• _TASK INSTRUCTIONS_
Scan the following material for the string "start" and copy each line in which it appears.
(Beginning of SUPPLIED DATA)
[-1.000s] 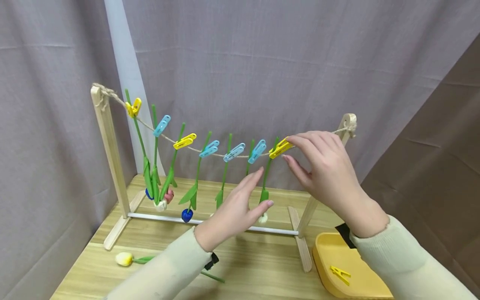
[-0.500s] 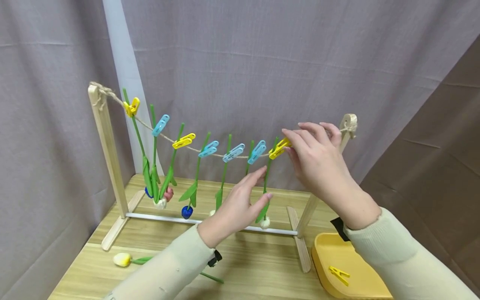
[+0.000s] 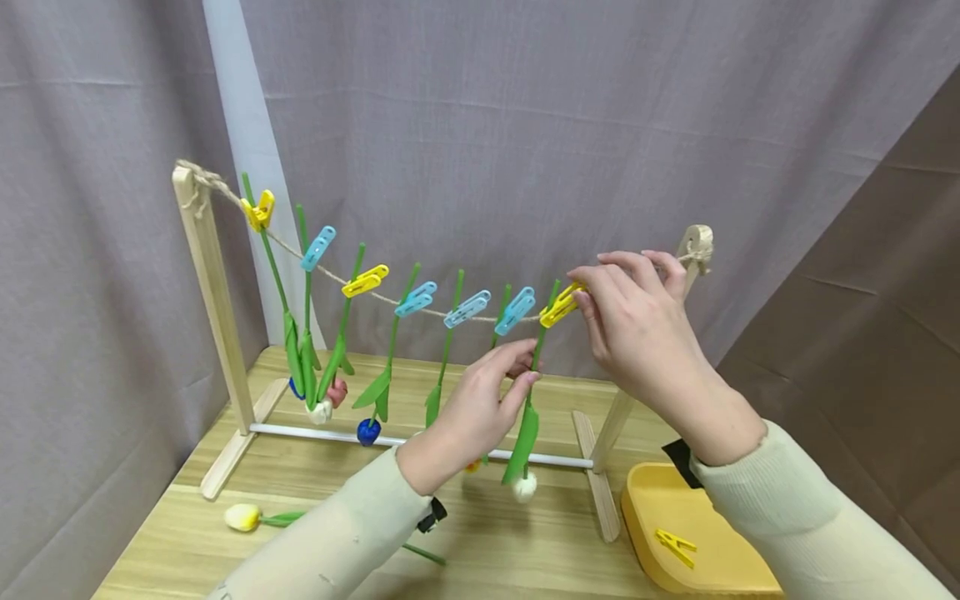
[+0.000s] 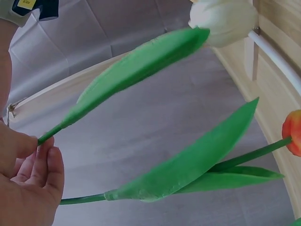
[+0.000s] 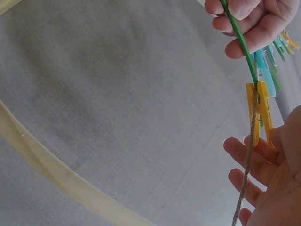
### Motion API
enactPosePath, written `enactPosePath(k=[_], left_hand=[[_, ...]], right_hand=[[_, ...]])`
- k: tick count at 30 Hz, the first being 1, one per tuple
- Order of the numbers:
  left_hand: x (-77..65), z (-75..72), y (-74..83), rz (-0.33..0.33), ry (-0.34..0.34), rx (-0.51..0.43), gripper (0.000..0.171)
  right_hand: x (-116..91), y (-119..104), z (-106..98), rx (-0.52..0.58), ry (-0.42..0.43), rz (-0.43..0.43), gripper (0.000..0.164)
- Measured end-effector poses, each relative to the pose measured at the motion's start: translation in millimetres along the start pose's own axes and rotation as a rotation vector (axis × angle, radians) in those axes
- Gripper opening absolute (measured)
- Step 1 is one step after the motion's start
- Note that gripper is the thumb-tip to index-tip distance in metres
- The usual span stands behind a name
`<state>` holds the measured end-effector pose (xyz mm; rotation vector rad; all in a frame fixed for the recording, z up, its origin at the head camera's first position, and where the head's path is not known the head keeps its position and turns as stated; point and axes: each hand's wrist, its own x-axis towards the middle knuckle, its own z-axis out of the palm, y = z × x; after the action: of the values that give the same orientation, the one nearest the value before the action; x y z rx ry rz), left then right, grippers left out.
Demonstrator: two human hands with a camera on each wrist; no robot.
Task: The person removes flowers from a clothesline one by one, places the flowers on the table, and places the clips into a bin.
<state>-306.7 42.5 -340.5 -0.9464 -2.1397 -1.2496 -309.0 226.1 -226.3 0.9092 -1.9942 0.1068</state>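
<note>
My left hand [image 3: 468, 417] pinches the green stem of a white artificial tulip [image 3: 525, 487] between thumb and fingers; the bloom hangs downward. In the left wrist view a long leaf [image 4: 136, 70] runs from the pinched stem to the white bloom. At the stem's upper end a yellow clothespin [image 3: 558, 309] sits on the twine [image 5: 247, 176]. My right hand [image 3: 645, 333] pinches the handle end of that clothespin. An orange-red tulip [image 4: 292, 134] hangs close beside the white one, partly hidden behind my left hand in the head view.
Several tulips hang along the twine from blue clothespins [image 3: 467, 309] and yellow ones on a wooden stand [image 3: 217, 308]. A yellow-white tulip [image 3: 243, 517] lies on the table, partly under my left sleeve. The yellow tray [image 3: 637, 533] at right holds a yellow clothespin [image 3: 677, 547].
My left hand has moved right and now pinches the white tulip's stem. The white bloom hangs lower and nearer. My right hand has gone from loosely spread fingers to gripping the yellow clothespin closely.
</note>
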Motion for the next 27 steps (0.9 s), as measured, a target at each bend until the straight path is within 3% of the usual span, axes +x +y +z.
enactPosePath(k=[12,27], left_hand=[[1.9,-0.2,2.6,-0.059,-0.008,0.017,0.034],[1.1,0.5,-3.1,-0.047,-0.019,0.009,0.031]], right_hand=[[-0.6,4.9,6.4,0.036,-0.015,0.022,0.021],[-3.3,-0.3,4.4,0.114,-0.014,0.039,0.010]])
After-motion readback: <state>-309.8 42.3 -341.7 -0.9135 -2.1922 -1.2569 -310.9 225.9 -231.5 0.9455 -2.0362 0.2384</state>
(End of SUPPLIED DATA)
• _SOLUTION TO THE PROBLEM_
- Measured end-effector poses, each relative to the pose measured at the motion's start: translation in millimetres along the start pose's own axes and rotation as a rotation vector (axis × angle, radians) in those axes
- Step 1 is one step after the motion's start

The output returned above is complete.